C&D lists the the Caddy: 4.6/13.2 and the GTO: 4.8/13.3


----------



## CrabhartLSX (Feb 12, 2006)

I know 05/06's have 3.46's in the rear regardless of transmission, not sure about 04 autos but i know the manuals have that gear ratio as well. 

So what are we talking about exactly?


----------



## GTO_Gregory (Aug 5, 2005)

*Rear Gears*

The CTS-V has 3.73 rear gear while the GTO has a 3.46. Thus, CTS-V is a little quicker in the short run with similar weight and power.


----------



## b_a_betterperson (Feb 16, 2005)

GTO_Gregory said:


> The CTS-V has 3.73 rear gear while the GTO has a 3.46. Thus, CTS-V is a litter quicker in the short run with similar weight and power.


That's if you can get the power to ground at all. Launching a GTO hard only takes about 1700 to 2000 rpm. Anything more just blows the tires off and starts wheel hop. 

I've checked the CTS-V forums a few times -- and they've had guys hauling their news cars off flat beds because they broke the drive train via wheel hop.

I think what the author is asking about is the gearing within the transmission versus the rear end. All I can say is that it's fine in my '04. Yeah, 5 and 6 are ODs -- but it's a street car not a race car.


----------



## fergyflyer (Apr 18, 2005)

I've raced 2 CTS-V's with the GTO and beat both. First one was real close, a car at most by 100. I don't exactly remember the second one, but think i got the guy by about 3 cars to 80-90. From talking to CTS-V owners, the car is a great touring car, but a real lousy drag racer due to the previously mentioned wheel hop. 

To answer the original question, the Caddy is slightly heavier than the GTO, but has 3.73 rear gears compared to the 3.46 in the GTO. I always wondered why there wasn't a performance axle option with the 3.73's for the GTO. Theoretically the V should take the GTO out of the hole, but the suspension shortcomings don't allow the V to get all it's power to the ground. 

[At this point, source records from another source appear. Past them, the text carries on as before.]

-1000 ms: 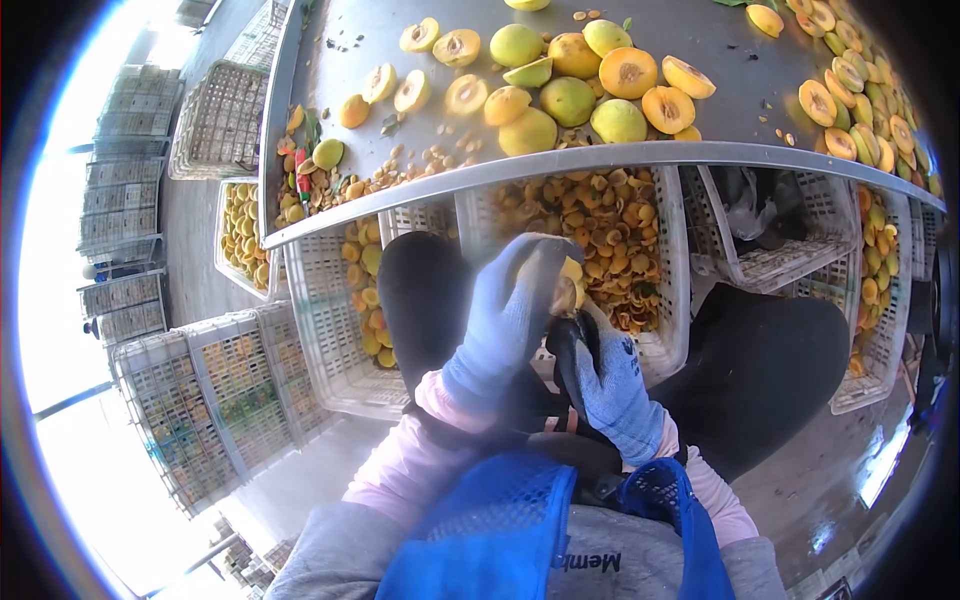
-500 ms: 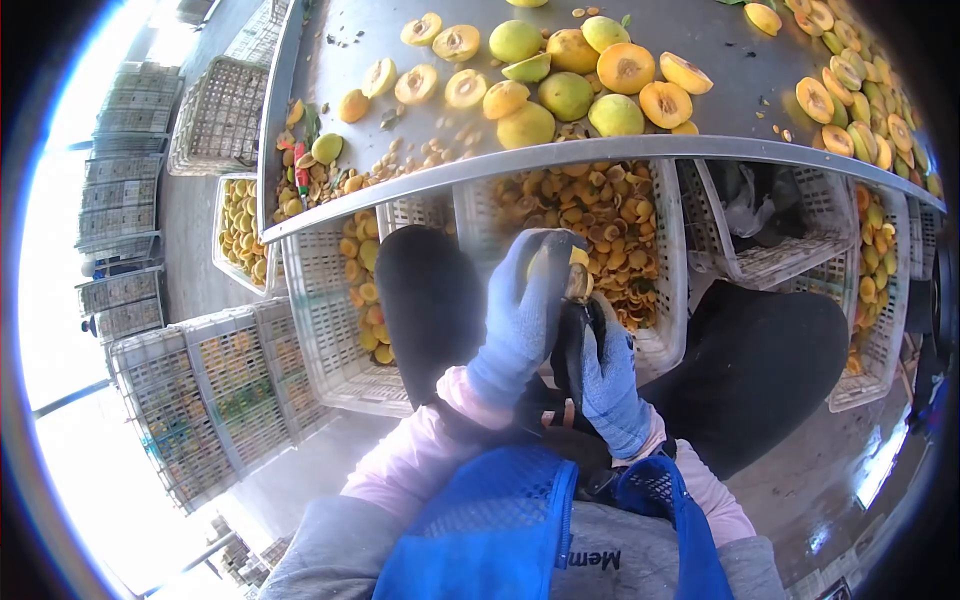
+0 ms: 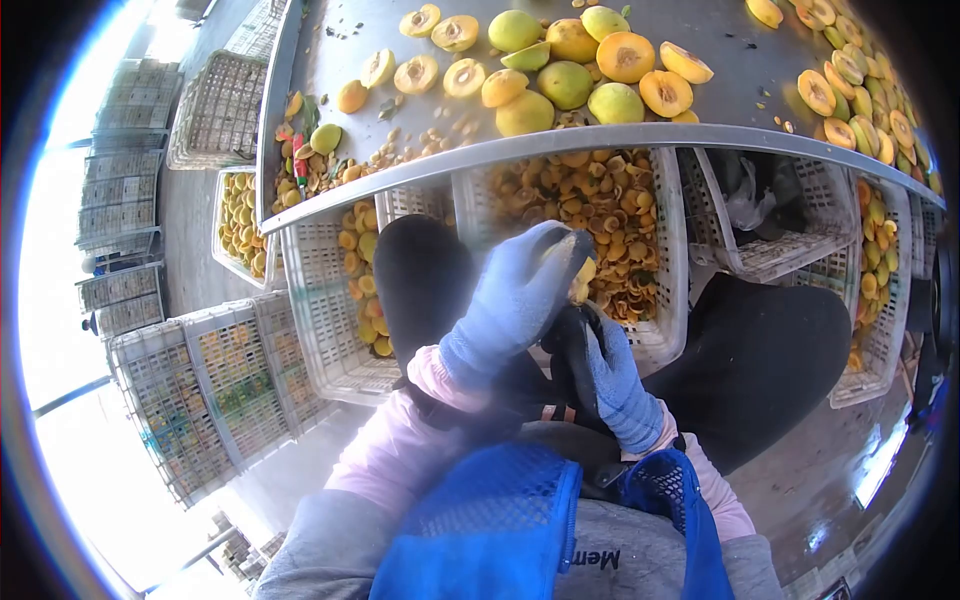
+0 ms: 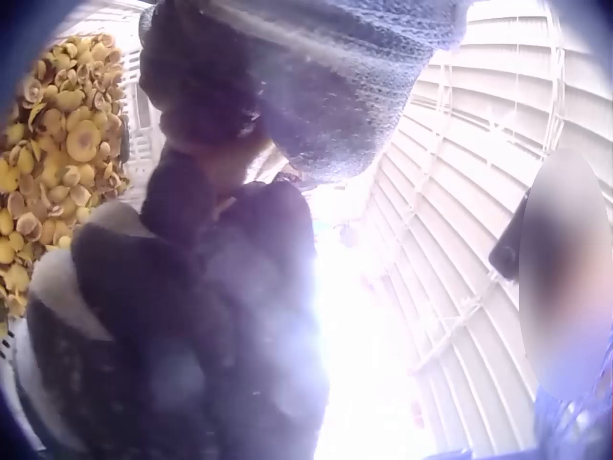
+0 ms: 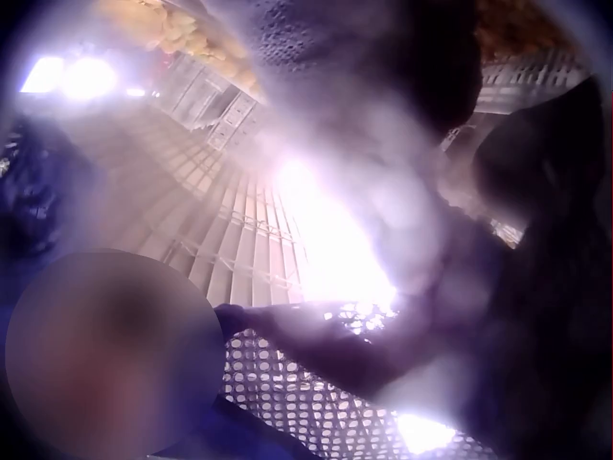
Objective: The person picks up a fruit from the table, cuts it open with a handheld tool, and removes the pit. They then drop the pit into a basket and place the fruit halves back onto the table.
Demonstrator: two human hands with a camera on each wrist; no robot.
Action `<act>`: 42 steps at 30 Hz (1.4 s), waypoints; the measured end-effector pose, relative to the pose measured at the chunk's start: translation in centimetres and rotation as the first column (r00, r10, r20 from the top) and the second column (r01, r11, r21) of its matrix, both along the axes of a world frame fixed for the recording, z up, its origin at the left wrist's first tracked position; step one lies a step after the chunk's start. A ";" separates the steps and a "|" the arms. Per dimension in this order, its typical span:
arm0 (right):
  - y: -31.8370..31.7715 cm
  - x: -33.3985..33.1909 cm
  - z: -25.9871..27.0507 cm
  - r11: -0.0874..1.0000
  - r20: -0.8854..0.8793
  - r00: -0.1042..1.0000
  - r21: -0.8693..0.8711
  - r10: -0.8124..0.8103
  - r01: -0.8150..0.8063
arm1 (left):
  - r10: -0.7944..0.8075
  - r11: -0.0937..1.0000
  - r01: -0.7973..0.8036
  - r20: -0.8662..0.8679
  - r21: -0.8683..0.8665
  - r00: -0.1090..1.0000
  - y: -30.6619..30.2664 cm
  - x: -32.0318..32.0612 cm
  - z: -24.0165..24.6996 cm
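In the head view my left hand (image 3: 507,292), in a blue glove with a dark palm, curls its fingers round a yellow peach piece (image 3: 583,281) above my lap. Only a strip of the fruit shows beside the fingers. My right hand (image 3: 618,382), gloved alike, comes up from below with its fingertips right at the fruit's lower end. Its dark palm side faces the left hand, and I cannot tell what it holds. The left wrist view shows the dark gloved fingers (image 4: 192,316) close together, with the fruit mostly hidden behind them.
A metal table (image 3: 440,160) ahead carries whole peaches (image 3: 565,85), halves (image 3: 627,57) and loose pits. Beneath its edge, a white crate (image 3: 672,270) holds many peach scraps (image 3: 610,220). Crates of peaches (image 3: 300,330) flank my knees, and stacked crates (image 3: 215,390) stand left.
The left hand has turned over the peach piece, and its brownish end, plainer half a second ago, is now largely covered. The right hand stays close below. The table sits slightly higher in view.
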State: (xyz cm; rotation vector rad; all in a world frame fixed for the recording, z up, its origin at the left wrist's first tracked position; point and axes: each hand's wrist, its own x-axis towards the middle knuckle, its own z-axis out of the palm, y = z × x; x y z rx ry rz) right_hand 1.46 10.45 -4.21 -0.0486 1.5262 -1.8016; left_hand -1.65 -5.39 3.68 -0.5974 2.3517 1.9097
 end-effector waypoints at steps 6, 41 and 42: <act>-0.2 -3.3 5.7 0.909 0.646 0.701 -0.417 0.303 -0.008 | -0.027 0.999 0.032 -0.156 0.027 0.987 0.2 0.1 -1.8; -2.8 -6.9 1.5 0.964 0.851 0.523 -0.170 0.041 0.202 | 0.252 0.893 -0.224 0.023 -0.391 0.967 -29.1 -4.0 -2.8; -2.7 -6.9 1.8 0.942 0.800 0.582 -0.290 0.143 0.168 | 0.216 0.956 -0.210 0.007 -0.206 0.976 -24.4 -3.8 -0.1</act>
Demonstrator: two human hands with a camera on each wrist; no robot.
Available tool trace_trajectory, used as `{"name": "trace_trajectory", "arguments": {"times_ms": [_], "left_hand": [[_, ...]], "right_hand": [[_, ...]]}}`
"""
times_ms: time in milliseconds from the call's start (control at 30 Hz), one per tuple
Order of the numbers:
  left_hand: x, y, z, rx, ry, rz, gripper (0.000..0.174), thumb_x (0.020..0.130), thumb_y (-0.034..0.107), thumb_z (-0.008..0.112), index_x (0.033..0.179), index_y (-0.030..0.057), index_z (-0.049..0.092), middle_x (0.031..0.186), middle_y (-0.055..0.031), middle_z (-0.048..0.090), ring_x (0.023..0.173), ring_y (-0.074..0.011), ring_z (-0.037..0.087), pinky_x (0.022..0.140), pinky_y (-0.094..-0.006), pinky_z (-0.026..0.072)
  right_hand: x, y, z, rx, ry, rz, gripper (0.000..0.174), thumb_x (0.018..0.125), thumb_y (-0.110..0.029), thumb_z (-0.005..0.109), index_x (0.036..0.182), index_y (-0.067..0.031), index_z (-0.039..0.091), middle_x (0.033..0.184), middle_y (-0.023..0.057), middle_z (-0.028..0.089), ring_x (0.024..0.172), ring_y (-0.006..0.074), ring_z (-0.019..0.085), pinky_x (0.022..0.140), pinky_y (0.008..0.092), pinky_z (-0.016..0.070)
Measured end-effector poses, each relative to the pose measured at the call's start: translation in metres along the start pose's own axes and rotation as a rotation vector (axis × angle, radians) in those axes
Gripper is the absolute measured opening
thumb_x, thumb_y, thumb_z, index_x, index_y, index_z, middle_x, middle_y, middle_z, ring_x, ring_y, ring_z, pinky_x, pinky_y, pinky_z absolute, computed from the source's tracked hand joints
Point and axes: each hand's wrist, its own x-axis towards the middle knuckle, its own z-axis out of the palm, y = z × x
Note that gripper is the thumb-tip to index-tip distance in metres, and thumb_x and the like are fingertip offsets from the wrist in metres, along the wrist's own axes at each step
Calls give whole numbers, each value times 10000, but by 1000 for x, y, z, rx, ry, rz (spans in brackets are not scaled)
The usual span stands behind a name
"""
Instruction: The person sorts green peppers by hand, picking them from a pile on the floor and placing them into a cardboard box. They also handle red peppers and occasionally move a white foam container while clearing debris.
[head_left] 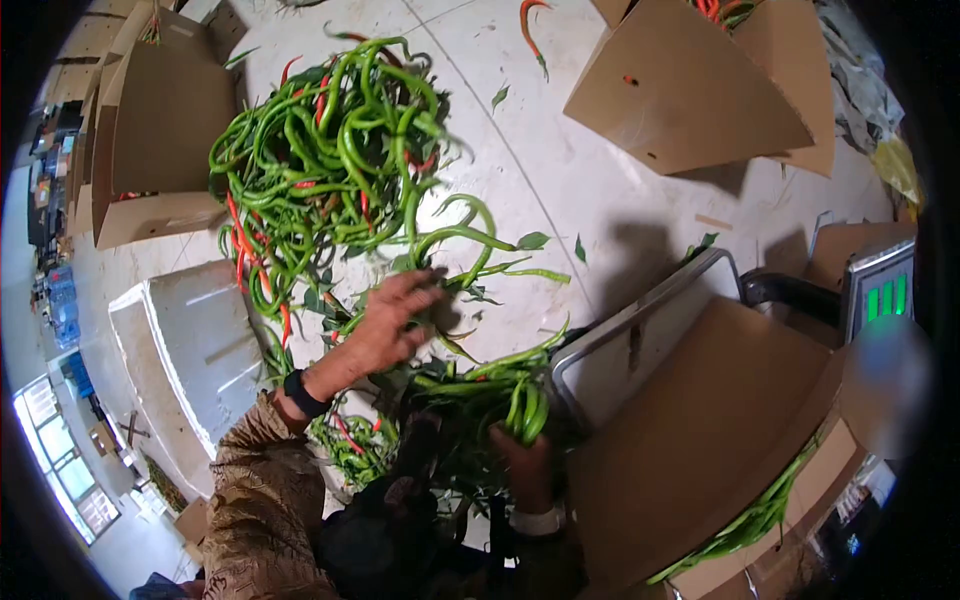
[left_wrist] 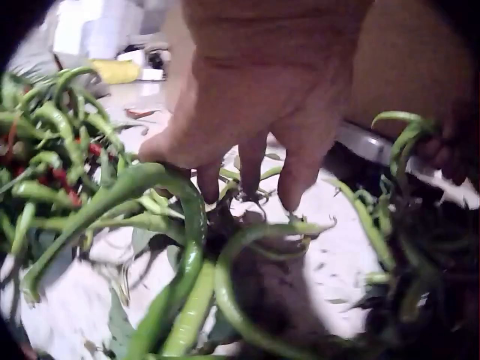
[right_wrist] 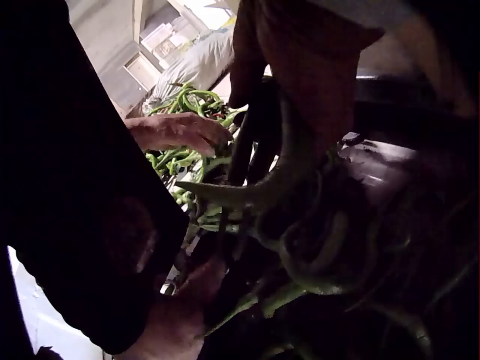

European that is close in HP weight and torque????? There is nothing that has the GTO's torque and a similar hp rating. There also isn't anything in the GTO's price range that is close to competitive.


----------



## WanaMonster (Mar 10, 2006)

*sorry*

sorry too many stats in my head and not all are correct. I thought I had read that the BMW 545 had a slower 0-60 but by the end of a 1/4 had come within a few 10th's and had a higher trap speed w/ a 75hp defecite. I've since reveiwed the stats and looks like my euro theory doesn't hold water. guess I was a bit erked at GM for giving the caddy an edge in the stat's. I've been a long time goat fan and don't think it should be second to a caddy. love the caddy's but the GTO badge to me is a true legend and shouldn't be put at any disadvantage (even a simple gear change). a few of you guys mentioned wheel hop, is this a problem with the goats at all or just less of a problem than the wheel hop in the CTS-V? also, I've read a few articles that refer to the goats rear suspension as archaic or antiquated. I tend to associate this with the solid rear axel of the pony boys. I hate solid rear axel as my last car an 03 marauder left this world early in part because of it. please tell me the GTO's are not solid. Thanks


----------



## Clueless (Mar 2, 2006)

WanaMonster said:


> I've read a few articles that refer to the goats rear suspension as archaic or antiquated. I tend to associate this with the solid rear axel of the pony boys. I hate solid rear axel as my last car an 03 marauder left this world early in part because of it. please tell me the GTO's are not solid. Thanks


http://www.pontiac.com/gto/specs_viewall.jsp

"Suspension, Sport, independent rear suspension"


----------



## MeanGoat (Jan 4, 2006)

fergyflyer said:


> ...European that is close in HP weight and torque????? There is nothing that has the GTO's torque and a similar hp rating. There also isn't anything in the GTO's price range that is close to competitive...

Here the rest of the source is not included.